### Information shown ###

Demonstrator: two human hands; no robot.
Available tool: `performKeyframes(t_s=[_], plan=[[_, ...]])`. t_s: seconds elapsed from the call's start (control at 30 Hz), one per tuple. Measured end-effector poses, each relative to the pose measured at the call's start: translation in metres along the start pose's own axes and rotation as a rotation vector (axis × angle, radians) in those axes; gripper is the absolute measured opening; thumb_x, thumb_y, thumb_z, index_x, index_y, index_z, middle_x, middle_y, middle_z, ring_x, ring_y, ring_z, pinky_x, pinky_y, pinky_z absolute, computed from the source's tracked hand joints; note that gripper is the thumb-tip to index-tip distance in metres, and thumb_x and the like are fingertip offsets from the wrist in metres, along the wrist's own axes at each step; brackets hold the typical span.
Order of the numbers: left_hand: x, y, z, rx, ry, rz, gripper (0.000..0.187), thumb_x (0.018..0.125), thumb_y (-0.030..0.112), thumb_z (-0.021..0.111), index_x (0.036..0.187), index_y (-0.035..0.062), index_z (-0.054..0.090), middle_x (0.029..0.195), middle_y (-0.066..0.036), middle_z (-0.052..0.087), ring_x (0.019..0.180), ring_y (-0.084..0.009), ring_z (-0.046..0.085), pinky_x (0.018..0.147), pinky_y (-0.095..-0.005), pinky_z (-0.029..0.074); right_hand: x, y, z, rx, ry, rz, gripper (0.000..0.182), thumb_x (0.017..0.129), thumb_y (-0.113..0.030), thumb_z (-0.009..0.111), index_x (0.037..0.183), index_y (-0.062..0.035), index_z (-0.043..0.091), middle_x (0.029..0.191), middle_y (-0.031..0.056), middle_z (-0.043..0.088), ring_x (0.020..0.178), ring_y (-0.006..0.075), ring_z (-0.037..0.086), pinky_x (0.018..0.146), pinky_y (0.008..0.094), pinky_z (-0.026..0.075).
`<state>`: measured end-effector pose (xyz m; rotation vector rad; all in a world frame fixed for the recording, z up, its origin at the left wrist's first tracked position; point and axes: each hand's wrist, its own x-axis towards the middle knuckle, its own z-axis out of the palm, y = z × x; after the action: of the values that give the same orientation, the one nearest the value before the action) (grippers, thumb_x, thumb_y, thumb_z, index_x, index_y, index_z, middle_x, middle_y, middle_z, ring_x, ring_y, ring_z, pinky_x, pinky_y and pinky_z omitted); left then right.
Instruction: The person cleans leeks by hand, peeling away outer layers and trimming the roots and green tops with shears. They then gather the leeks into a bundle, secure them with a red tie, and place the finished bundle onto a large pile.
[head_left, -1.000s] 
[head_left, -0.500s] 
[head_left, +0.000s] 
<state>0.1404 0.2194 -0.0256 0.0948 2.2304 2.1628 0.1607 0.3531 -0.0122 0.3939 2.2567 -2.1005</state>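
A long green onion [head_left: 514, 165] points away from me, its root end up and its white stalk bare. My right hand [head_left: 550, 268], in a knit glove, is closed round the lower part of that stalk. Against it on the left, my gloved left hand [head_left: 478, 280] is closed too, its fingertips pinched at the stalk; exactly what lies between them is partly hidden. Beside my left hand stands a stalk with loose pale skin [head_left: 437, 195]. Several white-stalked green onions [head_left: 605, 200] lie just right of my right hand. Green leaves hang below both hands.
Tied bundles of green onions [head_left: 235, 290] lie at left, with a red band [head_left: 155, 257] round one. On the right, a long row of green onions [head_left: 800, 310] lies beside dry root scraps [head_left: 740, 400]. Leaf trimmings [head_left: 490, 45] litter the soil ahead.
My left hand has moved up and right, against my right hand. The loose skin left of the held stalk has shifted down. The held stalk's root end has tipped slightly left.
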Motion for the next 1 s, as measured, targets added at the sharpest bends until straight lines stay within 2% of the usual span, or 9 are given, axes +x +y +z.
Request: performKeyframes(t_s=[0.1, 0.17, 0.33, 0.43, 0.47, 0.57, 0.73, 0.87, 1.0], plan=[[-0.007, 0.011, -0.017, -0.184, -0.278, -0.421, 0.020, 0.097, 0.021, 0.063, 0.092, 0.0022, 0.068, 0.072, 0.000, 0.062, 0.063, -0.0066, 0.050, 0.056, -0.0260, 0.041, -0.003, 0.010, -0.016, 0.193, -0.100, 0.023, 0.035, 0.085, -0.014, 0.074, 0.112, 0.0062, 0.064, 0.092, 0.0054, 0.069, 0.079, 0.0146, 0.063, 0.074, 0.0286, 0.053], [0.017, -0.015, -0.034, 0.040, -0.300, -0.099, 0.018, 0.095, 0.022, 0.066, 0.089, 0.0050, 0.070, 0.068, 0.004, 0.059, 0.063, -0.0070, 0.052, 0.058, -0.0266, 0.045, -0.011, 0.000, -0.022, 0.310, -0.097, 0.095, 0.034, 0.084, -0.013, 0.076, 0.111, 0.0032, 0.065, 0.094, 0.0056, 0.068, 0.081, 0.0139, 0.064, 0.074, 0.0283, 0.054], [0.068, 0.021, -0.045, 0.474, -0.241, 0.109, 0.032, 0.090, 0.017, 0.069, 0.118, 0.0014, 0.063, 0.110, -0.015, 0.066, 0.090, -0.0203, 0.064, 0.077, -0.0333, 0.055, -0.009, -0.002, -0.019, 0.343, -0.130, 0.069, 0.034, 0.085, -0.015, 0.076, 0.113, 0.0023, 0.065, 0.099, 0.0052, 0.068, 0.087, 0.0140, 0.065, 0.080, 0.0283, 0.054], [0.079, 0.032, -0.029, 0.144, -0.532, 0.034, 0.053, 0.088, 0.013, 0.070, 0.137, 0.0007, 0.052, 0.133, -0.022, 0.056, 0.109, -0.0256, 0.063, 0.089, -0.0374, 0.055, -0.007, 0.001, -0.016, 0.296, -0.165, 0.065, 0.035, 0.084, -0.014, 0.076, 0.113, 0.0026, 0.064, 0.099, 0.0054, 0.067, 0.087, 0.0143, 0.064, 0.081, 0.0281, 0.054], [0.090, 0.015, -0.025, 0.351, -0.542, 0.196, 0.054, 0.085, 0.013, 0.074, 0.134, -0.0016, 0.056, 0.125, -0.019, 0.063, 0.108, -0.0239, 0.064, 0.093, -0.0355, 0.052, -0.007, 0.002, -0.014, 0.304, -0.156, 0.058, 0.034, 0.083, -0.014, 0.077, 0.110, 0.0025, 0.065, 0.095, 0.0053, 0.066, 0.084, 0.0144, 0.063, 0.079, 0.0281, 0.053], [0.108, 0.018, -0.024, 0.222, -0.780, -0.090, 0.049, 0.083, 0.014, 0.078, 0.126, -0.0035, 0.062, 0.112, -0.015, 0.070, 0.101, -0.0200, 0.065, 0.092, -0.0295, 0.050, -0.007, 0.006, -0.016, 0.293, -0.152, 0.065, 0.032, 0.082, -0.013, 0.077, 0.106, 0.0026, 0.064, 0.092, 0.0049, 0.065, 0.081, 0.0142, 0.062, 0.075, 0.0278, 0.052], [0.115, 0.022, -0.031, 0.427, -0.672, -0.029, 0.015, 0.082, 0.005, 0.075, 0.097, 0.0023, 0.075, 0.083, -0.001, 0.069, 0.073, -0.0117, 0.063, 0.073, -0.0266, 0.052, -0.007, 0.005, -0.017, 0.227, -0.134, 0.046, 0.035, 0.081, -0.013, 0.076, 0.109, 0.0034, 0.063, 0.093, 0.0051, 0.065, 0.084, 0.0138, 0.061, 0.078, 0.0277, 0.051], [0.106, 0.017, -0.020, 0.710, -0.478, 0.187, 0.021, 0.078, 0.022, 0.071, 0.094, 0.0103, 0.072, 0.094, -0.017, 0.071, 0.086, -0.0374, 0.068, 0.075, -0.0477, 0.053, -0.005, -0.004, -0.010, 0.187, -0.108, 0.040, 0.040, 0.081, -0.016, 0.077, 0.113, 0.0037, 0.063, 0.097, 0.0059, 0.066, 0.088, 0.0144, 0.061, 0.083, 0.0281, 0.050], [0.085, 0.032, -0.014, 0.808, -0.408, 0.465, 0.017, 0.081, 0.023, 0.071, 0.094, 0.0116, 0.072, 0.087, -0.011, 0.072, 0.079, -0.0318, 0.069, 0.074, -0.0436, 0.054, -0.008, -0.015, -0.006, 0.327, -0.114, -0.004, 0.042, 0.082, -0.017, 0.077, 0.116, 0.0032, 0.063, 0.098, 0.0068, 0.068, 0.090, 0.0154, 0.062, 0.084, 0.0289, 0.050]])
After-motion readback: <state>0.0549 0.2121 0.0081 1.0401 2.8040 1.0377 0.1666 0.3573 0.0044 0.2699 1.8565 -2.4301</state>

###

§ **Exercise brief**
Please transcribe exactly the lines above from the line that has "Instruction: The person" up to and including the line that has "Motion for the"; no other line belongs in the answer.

§ **Your response**
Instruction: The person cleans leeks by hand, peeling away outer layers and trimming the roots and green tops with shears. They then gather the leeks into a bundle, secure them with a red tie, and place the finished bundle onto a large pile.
[head_left, -1.000s] 
[head_left, -0.500s] 
[head_left, +0.000s] 
<state>0.1404 0.2194 -0.0256 0.0948 2.2304 2.1628 0.1607 0.3531 -0.0122 0.3939 2.2567 -2.1005</state>
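A long green onion [head_left: 514, 165] points away from me, its root end up and its white stalk bare. My right hand [head_left: 550, 268], in a knit glove, is closed round the lower part of that stalk. Against it on the left, my gloved left hand [head_left: 478, 280] is closed too, its fingertips pinched at the stalk; exactly what lies between them is partly hidden. Beside my left hand stands a stalk with loose pale skin [head_left: 437, 195]. Several white-stalked green onions [head_left: 605, 200] lie just right of my right hand. Green leaves hang below both hands.
Tied bundles of green onions [head_left: 235, 290] lie at left, with a red band [head_left: 155, 257] round one. On the right, a long row of green onions [head_left: 800, 310] lies beside dry root scraps [head_left: 740, 400]. Leaf trimmings [head_left: 490, 45] litter the soil ahead.
My left hand has moved up and right, against my right hand. The loose skin left of the held stalk has shifted down. The held stalk's root end has tipped slightly left.
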Motion for the next 1 s, as measured, targets added at the sharpest bends until straight lines stay within 2% of the usual span, or 9 are given, axes +x +y +z.

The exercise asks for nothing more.